Che colpe ha la Nouy per i partiti al governo in Italia? Passaporto a parte, e appartenenza all’élite delle istituzioni europee, è una solida sostenitrice della necessità dell’Unione bancaria. Come ha dichiarato nella sua ultima audizione al Parlamento europeo alla scadenza del mandato, per una vera unione bancaria ci sono ancora dei passi da fare, ed è il momento di farli, per esempio rendendo più uniformi le normative nazionali che derivano dalle direttive europee, che ognuno dei 19 Stati recepisce in modo diverso. Un messaggio indirizzato prima di tutto ai paesi in cui possono incubare nuovi rischi per la stabilità generale. Tra cui il nostro.
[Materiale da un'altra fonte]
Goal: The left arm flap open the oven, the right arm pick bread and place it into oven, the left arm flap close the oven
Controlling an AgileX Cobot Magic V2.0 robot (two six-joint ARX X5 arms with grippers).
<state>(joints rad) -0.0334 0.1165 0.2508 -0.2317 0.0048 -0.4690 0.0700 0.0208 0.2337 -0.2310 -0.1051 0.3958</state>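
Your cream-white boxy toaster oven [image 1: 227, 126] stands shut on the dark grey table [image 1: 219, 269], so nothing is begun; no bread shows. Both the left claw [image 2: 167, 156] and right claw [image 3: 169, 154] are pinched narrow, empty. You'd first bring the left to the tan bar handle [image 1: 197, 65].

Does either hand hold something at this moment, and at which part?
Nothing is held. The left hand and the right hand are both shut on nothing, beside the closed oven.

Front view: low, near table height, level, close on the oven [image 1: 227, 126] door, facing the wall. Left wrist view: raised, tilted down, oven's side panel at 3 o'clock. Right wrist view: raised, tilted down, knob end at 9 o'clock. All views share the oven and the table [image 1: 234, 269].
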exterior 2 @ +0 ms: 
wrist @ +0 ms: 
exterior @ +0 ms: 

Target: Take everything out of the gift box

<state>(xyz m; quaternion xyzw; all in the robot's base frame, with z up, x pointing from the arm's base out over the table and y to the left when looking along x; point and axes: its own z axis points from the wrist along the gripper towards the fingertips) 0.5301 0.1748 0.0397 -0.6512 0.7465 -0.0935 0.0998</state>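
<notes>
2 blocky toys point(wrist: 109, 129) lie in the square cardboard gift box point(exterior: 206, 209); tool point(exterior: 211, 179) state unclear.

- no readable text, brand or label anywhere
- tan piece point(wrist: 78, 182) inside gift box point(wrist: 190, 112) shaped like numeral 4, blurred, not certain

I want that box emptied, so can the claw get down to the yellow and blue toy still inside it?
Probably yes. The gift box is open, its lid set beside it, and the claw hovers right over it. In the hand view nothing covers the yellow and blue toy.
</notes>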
Secondo il vicepresidente del Consiglio Matteo Salvini, invece, è proprio l’esercizio della Vigilanza bancaria europea la causa dei terremoti nel credito in Italia, e non viceversa: la richiesta di coprire in sei anni i crediti deteriorati arrivata a Mps ed altri istituti in gennaio porta in controluce la firma di Danièle, anche se non è più lei al vertice. È stato infatti sotto la sua amministrazione che è partita l’idea di chiedere una svalutazione accelerata degli Npl, il cosiddetto addendum della Bce, secondo un calendar provisioning a tappe forzate.

Un impegno che ha un impatto forte sui conti degli istituti italiani. Vuole dire nuovi accantonamenti aggiuntivi rispetto a quelli fatti per ridimensionare la montagna di Npl del nostro sistema. E si traduce nella fuga dai titoli in Borsa. Una trama, secondo l’economista della Lega Alberto Bagnai, presidente della Commissione finanze del Senato, che cela la protezione delle magagne ben più gravi delle banche francesi e tedesche.

Per Danièle quindi sarà battaglia. Non a caso, la candidatura Weidmann è stata di nuovo rilanciata da un suo supporter, il governatore della Banca centrale austriaca. In una manciata di mesi tutto può ancora succedere.